Create a Classroom or Community Cookbook

Consider creating a print or online cookbook that features culturally important dishes (or just favorite recipes) from youngsters' families or from community residents whom students interviewed. Have small groups discuss what types of recipes they'd like to include and how they might organize them. For instance, they might decide to create a cookbook of family holiday recipes or dishes from the garden, or have a "flavors of the community" theme. Recipes could be organized by meal course (e.g., salads, main dishes) or by regional or ethnic group. Once teams share their ideas with the class, have students try to reach an agreement on how to proceed.

Ask students to bring in and browse through cookbooks and review the information they gathered during interviews. Next, discuss what categories of information to include with each recipe, such as the name of the dish, cultural origin, when it's consumed, associated folklore, ingredients, and how to prepare and eat it.

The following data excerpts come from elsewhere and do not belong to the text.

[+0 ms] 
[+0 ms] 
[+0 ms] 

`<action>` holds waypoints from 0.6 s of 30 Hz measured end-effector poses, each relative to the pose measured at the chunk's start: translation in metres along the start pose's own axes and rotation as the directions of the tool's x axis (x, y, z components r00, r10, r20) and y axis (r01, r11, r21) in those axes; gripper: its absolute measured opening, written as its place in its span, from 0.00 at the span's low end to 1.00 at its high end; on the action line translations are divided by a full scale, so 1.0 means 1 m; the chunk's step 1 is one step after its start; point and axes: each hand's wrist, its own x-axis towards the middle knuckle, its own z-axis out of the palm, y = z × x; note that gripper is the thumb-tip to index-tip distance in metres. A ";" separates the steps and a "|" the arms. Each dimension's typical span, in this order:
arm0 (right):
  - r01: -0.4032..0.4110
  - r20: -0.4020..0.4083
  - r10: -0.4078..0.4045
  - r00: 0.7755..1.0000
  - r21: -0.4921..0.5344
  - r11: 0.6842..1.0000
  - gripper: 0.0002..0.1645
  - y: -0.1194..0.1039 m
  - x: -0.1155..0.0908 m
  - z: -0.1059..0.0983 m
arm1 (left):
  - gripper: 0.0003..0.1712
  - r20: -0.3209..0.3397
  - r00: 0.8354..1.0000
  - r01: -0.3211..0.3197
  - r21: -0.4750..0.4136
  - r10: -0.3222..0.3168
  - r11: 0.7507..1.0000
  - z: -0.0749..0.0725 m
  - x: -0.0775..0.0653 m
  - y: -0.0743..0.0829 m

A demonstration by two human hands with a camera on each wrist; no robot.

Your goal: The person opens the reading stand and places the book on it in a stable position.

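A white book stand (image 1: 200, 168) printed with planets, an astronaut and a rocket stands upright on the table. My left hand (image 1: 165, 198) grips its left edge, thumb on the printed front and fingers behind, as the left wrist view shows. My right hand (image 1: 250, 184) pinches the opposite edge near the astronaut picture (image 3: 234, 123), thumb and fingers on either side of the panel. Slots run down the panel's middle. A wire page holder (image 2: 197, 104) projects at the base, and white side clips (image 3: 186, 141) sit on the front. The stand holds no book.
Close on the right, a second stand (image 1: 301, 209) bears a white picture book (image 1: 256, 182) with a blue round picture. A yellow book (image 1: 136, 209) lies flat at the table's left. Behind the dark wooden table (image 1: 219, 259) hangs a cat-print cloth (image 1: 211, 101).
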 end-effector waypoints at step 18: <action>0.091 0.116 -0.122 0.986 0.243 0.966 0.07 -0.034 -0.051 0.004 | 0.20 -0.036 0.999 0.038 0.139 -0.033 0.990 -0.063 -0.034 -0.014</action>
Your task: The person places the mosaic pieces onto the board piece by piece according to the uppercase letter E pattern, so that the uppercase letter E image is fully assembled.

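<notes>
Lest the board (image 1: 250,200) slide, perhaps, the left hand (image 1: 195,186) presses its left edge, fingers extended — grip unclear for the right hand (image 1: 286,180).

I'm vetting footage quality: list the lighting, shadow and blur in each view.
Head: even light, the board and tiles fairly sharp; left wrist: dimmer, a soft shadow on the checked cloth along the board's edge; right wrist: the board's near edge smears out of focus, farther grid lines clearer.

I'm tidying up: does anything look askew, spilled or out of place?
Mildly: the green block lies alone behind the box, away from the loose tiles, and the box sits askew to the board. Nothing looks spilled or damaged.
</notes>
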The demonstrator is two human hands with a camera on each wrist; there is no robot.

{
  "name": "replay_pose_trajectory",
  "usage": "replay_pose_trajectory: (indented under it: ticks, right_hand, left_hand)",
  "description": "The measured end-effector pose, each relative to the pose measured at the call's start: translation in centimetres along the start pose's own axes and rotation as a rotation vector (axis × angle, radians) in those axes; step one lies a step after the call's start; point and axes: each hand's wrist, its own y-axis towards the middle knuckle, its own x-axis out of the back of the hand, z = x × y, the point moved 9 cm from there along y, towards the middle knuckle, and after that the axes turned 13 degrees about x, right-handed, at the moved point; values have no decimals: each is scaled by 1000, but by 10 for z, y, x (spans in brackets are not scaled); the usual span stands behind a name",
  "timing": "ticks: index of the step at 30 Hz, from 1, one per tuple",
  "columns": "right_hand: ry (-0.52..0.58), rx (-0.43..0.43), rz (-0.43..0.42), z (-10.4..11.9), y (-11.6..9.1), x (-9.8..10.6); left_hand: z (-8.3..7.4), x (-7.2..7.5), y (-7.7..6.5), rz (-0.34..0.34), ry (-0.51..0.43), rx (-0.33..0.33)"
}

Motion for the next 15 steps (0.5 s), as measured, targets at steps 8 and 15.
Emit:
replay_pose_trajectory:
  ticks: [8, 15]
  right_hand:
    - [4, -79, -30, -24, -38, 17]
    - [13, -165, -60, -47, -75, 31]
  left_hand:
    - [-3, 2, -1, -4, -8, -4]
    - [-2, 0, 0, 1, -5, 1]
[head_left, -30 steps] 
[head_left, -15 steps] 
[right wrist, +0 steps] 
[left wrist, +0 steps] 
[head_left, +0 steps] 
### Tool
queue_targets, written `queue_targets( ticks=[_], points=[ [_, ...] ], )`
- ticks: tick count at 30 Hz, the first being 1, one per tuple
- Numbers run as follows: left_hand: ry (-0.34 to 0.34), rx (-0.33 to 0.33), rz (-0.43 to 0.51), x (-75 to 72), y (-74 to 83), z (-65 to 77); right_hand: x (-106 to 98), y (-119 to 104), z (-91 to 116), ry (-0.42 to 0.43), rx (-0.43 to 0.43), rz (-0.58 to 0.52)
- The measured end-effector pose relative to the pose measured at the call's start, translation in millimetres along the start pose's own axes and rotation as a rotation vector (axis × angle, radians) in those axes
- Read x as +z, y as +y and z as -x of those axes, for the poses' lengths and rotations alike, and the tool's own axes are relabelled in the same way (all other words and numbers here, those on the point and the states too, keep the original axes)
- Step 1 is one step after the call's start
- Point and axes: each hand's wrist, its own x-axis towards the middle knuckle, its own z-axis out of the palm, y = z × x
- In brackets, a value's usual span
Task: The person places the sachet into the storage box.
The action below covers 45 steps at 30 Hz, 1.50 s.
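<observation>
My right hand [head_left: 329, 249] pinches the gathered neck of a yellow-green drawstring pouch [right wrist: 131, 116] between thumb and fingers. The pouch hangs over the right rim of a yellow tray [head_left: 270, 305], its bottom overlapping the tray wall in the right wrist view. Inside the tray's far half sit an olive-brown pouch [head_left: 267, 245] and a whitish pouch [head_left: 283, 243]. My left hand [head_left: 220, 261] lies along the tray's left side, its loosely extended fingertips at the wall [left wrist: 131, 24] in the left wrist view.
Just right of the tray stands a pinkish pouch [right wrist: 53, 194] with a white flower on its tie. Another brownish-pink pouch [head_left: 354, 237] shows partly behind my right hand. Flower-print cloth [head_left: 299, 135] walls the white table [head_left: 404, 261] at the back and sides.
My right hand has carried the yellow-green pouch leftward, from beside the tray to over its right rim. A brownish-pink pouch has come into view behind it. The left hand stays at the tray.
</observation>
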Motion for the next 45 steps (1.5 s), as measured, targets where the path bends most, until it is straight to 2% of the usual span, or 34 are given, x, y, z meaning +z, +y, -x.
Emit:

Consider incorporating original drawings or photos. For inspiration, send your class to the Global Gourmet Multicultural Cookbook, created by Australian students, or to the international Multicultural Recipe Book. After creating the book in a print version (on computer or by hand), students can copy and sell it to raise funds or give copies as gifts.

Extension: Invite students from others parts of the country or world to swap recipes and related traditions that represent their regions or communities' cultures. You can locate classrooms wanting to exchange with others by searching in our School Garden Registry.

Home in on Harvest Festivals

Invite students to explore the countless ways in which people across the globe, past and present, have celebrated the food that sustains them. In parts of India, for instance, the 10-day Onam festival in September finds flowers adorning every home and a procession of elephants, fireworks, and dances to celebrate the harvest. In Japan's event, which focuses on the rice harvest, people offer the first fruits of the harvest to the gods, and floats carrying symbolic gods are paraded through the streets. Also consider having students research the multiple versions of the American Thanksgiving story and the points of view represented.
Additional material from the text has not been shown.